Western Oregon Railroad
- The line of the Western Oregon Railroad between St. Joseph and Corvallis.

Overview
- Dates of operation: 1879–1880
- Successor: Oregon and California Railroad

Technical
- Track gauge: 1,435 mm (4 ft 8+1⁄2 in)
- Length: 49.7 miles (80.0 km)

= Western Oregon Railroad =

The Western Oregon Railroad was a railway company in the state of Oregon in the United States. It was established by the bondholders of the Oregon and California Railroad to further extend the route of the "West Side" Oregon Central Railroad south toward Corvallis, Oregon. All three companies were consolidated in 1880. The Western Oregon's line between St. Joseph and Corvallis is intact and operated by the Portland and Western Railroad.

== History ==

The "West Side" Oregon Central Railroad had completed a 46 mi line from Portland to St. Joseph, north of McMinnville, in 1872. The Western Oregon Railroad was incorporated on January 27, 1879, to extend the line further south. The line opened between St. Joseph and Corvallis on September 1, 1879. On that date, the Western Oregon leased the Oregon Central Railroad. Both companies were backed by the owners of the Oregon and California Railroad.

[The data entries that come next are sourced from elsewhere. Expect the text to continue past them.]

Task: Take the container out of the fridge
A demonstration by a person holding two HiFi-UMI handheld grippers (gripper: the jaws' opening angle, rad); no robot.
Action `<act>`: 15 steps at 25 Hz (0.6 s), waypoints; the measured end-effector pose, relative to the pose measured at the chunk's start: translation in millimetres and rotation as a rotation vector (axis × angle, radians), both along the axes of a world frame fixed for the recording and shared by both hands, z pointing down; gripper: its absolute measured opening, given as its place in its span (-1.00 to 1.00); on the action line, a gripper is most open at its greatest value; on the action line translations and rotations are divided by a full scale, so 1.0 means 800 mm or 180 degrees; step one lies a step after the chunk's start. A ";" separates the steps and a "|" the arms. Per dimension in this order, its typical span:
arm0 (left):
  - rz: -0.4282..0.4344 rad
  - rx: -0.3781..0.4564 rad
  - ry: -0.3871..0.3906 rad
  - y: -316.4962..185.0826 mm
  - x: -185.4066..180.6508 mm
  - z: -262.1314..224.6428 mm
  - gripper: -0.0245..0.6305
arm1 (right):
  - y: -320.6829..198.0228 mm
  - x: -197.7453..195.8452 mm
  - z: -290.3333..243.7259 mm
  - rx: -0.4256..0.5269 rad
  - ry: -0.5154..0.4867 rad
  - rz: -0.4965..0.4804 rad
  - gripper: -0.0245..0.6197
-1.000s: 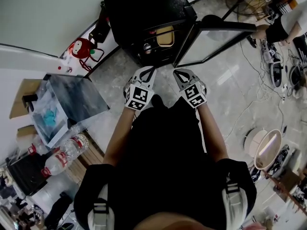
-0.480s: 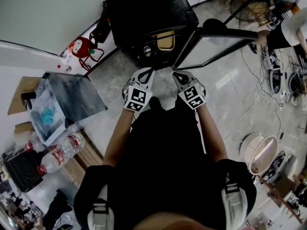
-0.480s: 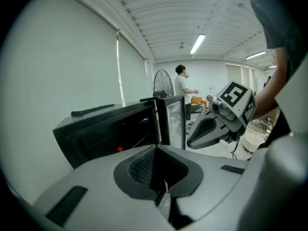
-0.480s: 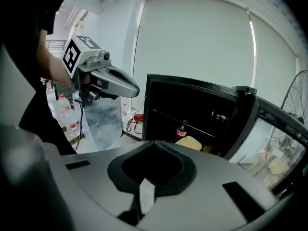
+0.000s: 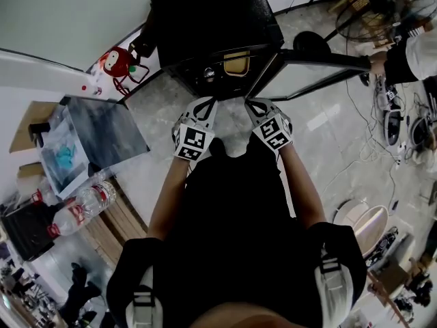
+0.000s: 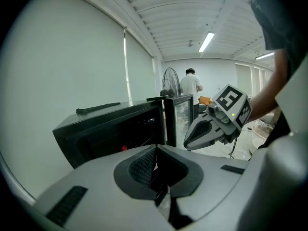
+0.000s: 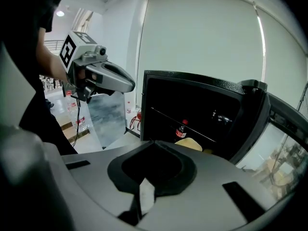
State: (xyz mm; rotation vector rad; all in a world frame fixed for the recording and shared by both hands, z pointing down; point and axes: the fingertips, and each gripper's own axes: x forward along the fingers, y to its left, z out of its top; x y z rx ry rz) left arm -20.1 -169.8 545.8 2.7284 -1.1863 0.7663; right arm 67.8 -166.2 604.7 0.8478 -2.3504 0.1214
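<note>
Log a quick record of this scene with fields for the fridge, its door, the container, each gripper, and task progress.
fridge: black mini fridge on the floor, ahead of the person
door: glass door swung open to the right
container: tan container on a shelf inside, with a red-capped bottle near it
left: left gripper jaws together, empty, short of the fridge opening
right: right gripper jaws together, empty, short of the fridge opening
progress: container not yet touched
</note>
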 end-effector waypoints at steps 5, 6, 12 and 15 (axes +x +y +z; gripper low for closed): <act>-0.0147 -0.0039 -0.0012 0.002 -0.018 0.008 -0.85 | -0.021 -0.006 0.021 -0.0029 0.0147 -0.0127 -0.92; -0.0172 -0.0061 -0.0024 0.004 -0.023 0.011 -0.85 | -0.024 -0.008 0.027 -0.0030 0.0189 -0.0153 -0.92; -0.0317 -0.0113 -0.0048 0.010 -0.048 0.014 -0.85 | -0.042 -0.015 0.052 -0.0027 0.0412 -0.0322 -0.92; -0.0369 -0.0132 -0.0059 0.014 -0.058 0.017 -0.85 | -0.053 -0.017 0.064 -0.0030 0.0489 -0.0340 -0.92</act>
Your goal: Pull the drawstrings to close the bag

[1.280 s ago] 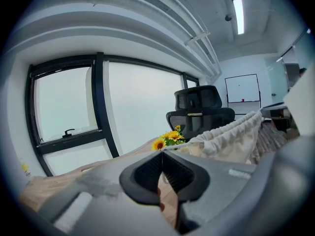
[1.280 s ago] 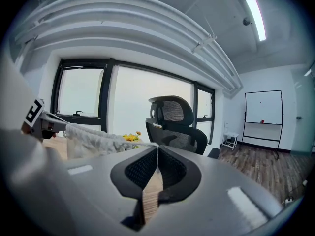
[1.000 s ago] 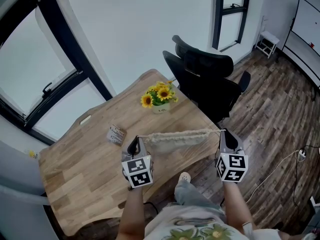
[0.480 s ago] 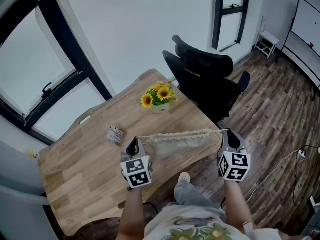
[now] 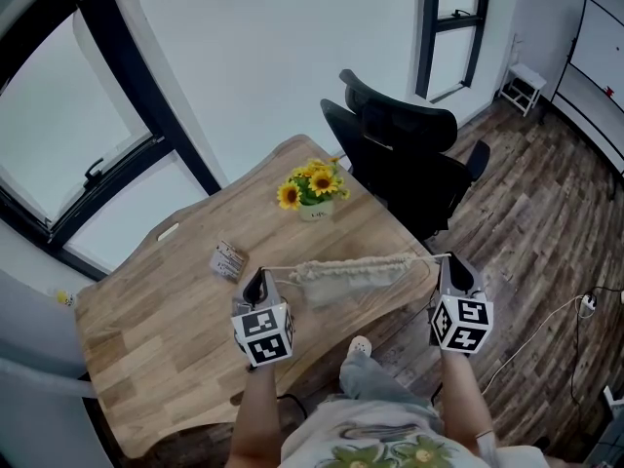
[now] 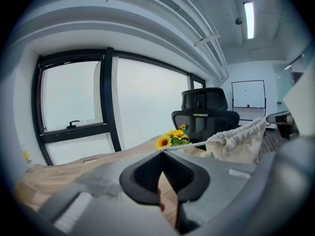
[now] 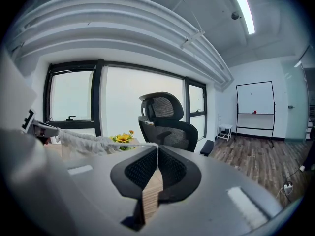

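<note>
fingers of the left gripper are pinched shut on the left drawstring. fingers of the right gripper are clamped on the right drawstring. the bag is strung between them over the near edge of the table; cannot tell if it touches the wood. its gathered mouth runs 9 to 3 o'clock in the head view. the bag lies at 3 o'clock from the left fingers and 9 o'clock from the right, both hands about equally near. both cords look taut and near level. judgement: the mouth looks mostly cinched, so any further closing means pulling outward along that same axis, left toward 9, right toward 3. the sunflower pot sits at 12 o'clock, well apart.
</note>
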Tool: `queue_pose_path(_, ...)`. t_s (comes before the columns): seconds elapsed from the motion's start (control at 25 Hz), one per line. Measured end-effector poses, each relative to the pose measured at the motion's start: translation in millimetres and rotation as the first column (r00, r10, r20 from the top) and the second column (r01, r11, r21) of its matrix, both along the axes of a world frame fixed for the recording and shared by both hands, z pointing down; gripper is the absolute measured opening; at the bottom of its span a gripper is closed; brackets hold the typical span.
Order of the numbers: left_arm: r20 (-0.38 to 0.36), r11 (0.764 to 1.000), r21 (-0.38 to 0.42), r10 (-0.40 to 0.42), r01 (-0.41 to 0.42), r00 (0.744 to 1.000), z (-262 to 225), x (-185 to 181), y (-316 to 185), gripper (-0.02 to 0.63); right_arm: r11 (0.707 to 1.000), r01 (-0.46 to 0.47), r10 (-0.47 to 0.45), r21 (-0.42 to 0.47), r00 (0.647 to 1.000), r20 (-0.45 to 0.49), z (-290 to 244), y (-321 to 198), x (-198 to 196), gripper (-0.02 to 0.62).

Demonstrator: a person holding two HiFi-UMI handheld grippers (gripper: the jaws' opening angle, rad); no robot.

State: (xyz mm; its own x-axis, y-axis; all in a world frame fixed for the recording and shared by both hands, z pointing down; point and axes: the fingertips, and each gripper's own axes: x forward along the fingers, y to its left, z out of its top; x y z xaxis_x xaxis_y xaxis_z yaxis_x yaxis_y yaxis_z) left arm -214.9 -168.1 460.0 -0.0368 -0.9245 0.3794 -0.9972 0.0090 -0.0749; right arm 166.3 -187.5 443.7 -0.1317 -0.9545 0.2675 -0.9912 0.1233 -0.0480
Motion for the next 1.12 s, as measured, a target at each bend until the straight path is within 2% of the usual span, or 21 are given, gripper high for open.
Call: queue_pose_path(1.12,-0.027,0.997,-0.022,-0.072,0.071,0.997,9,-16,1,0.008,0.996,-0.091,0.092,-0.021,0.993,0.076,11,4,45,0.008)
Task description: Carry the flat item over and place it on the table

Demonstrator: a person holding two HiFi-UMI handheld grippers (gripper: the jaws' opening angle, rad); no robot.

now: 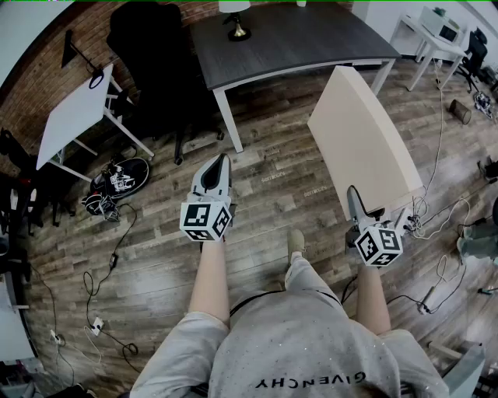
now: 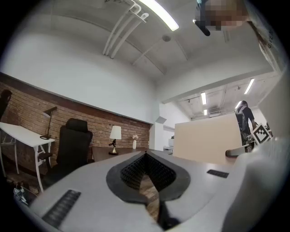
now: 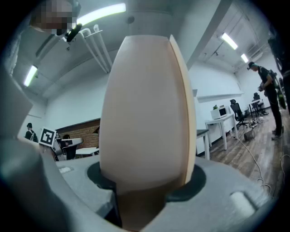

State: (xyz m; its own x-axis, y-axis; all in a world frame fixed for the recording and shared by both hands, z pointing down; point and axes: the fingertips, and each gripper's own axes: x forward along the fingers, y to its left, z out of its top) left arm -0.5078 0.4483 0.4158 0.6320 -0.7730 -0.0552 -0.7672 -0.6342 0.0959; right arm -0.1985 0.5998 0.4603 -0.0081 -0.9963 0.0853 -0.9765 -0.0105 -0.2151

The Western Oregon Railroad and Oregon Central Railroad were consolidated with the Oregon and California Railroad on October 9, 1880. The Oregon and California remained part of the Southern Pacific Transportation Company system until 1927 when it was formally merged. The Western Oregon's line, along with the Oregon Central's, was known as the West Side branch. As of 2024 the line is owned by the Union Pacific Railroad and operated by the Portland and Western Railroad.